# What is required:
What lines of the data below hold the string "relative"? Copy each one out.

# Excerpted data:
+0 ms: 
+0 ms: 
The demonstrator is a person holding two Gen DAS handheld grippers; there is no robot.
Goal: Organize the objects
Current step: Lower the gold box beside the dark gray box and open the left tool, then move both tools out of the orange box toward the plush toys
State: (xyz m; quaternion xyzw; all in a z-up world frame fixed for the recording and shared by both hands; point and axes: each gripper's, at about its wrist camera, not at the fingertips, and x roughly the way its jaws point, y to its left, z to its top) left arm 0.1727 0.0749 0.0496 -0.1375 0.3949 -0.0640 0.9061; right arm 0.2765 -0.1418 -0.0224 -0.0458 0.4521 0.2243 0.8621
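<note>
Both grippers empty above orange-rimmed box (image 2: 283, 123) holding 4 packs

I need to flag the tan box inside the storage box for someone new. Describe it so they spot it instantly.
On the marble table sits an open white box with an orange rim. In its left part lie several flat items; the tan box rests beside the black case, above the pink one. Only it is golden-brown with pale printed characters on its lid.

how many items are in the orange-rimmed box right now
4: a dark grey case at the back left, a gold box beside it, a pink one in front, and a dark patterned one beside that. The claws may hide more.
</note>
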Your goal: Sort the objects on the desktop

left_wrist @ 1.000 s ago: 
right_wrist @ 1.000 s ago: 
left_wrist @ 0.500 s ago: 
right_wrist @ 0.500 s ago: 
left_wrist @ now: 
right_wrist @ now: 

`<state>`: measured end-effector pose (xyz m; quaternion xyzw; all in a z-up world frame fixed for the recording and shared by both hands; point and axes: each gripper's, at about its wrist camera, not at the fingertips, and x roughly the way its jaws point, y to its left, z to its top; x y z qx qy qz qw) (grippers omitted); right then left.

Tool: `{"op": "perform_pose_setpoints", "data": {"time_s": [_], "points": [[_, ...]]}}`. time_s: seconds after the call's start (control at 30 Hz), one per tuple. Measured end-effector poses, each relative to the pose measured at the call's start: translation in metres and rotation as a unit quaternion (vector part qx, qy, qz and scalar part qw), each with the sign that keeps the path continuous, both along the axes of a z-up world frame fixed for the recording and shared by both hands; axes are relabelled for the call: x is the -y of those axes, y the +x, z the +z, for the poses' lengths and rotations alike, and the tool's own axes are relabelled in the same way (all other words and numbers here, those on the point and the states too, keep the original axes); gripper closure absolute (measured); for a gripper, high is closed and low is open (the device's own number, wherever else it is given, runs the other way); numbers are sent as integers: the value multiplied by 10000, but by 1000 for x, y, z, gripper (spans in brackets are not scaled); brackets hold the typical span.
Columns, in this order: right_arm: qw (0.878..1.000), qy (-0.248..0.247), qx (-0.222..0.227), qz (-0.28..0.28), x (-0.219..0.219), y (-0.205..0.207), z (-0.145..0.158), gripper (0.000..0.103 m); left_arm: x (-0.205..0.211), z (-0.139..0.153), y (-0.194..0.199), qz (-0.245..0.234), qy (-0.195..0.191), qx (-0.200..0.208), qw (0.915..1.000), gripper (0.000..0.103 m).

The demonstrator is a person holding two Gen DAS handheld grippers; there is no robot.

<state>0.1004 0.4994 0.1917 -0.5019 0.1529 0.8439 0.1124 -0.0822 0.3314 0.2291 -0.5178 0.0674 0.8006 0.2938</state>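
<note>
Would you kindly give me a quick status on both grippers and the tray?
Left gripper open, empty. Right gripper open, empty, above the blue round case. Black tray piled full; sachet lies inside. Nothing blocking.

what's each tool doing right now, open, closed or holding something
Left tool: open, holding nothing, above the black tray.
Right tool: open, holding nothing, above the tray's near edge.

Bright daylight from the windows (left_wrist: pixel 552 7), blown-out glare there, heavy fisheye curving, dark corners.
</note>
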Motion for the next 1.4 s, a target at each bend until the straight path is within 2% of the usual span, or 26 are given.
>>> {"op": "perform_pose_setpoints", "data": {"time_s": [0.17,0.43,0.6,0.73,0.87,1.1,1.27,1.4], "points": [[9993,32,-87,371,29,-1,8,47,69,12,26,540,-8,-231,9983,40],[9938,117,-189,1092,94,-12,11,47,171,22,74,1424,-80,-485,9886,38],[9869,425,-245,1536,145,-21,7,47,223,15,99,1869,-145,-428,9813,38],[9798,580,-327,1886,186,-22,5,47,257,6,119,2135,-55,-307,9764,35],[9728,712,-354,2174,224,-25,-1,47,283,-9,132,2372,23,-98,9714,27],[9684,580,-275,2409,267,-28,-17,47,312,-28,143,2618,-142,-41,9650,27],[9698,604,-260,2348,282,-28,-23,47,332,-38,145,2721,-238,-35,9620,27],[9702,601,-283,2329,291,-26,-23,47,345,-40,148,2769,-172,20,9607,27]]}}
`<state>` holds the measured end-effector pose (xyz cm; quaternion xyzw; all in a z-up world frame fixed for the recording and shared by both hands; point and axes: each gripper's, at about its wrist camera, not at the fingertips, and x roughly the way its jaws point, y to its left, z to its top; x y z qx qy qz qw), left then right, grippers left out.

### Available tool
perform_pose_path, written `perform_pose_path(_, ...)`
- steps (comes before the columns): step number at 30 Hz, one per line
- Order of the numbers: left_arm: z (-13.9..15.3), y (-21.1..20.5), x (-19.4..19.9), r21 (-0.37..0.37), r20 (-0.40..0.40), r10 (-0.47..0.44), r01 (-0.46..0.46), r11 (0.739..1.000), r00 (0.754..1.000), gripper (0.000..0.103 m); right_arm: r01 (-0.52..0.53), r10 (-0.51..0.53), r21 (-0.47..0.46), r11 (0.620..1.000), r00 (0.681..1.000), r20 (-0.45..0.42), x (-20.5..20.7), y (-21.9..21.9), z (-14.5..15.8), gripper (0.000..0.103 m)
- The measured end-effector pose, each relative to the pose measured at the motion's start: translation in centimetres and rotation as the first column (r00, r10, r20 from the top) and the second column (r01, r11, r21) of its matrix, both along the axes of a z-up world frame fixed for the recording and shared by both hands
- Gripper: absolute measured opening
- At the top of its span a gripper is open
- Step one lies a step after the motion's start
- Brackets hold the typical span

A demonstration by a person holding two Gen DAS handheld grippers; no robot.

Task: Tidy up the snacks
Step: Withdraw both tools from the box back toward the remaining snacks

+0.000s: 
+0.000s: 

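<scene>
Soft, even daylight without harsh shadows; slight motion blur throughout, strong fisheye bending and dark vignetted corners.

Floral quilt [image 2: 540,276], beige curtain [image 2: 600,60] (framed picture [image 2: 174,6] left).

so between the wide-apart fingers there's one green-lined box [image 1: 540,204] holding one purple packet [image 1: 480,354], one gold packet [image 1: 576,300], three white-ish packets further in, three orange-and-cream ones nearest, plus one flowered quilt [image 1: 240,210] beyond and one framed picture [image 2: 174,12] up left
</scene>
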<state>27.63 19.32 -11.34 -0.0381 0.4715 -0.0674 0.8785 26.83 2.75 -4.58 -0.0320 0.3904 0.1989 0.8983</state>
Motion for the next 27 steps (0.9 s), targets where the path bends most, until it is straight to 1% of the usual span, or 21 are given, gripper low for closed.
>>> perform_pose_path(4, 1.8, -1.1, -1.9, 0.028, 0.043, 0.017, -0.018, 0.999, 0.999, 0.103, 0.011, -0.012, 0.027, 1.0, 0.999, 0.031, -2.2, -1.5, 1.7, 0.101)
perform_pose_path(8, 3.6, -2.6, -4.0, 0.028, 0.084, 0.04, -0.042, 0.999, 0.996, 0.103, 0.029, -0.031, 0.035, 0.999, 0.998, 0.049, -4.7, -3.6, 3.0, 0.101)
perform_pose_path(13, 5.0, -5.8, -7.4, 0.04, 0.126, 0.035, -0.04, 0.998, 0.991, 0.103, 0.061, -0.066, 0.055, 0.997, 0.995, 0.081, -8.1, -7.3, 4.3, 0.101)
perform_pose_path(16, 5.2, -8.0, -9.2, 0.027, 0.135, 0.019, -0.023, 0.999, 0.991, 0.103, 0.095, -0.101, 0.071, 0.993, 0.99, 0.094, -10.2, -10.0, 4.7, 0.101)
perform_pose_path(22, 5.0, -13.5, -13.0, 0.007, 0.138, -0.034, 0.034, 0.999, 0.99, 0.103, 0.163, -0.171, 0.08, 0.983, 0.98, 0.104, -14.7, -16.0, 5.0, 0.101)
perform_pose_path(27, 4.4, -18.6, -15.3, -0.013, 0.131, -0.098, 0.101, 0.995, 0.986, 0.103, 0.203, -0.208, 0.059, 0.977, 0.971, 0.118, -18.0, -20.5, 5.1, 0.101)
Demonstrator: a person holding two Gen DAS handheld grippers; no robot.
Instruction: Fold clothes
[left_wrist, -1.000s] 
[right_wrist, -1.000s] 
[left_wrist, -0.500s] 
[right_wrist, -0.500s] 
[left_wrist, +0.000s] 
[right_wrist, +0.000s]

# Exercise output:
Tool: `{"op": "perform_pose_setpoints", "data": {"time_s": [_], "points": [[_, ...]]}}`. time_s: seconds after the call's start (control at 30 Hz), one per tuple. Measured end-effector poses, each relative to the pose measured at the call's start: translation in metres and rotation as a unit quaternion (vector part qx, qy, qz and scalar part qw), each with the sign that keeps the path continuous, both along the axes of a z-up world frame fixed for the recording and shared by both hands; axes are relabelled for the call: x is the -y of those axes, y the +x, z the +z, for the poses' lengths and rotations alike, and the tool's own axes are relabelled in the same way (all other words and numbers here, those on the point and the states too, keep the original axes); gripper closure absolute (measured); for a gripper, high is closed and low is open (the device's own number, wherever else it is given, runs the other way); numbers are sent as integers: the value multiplied by 10000, but by 1000 for x, y, z, gripper (spans in brackets are not scaled); brackets hold the typical span.
- The measured end-effector pose, each relative to the pose measured at the motion's start: translation in centimetres and rotation as the first column (r00, r10, r20 from the top) and the second column (r01, r11, r21) of its matrix, both along the axes of a z-up world frame fixed for the recording and shared by both hands

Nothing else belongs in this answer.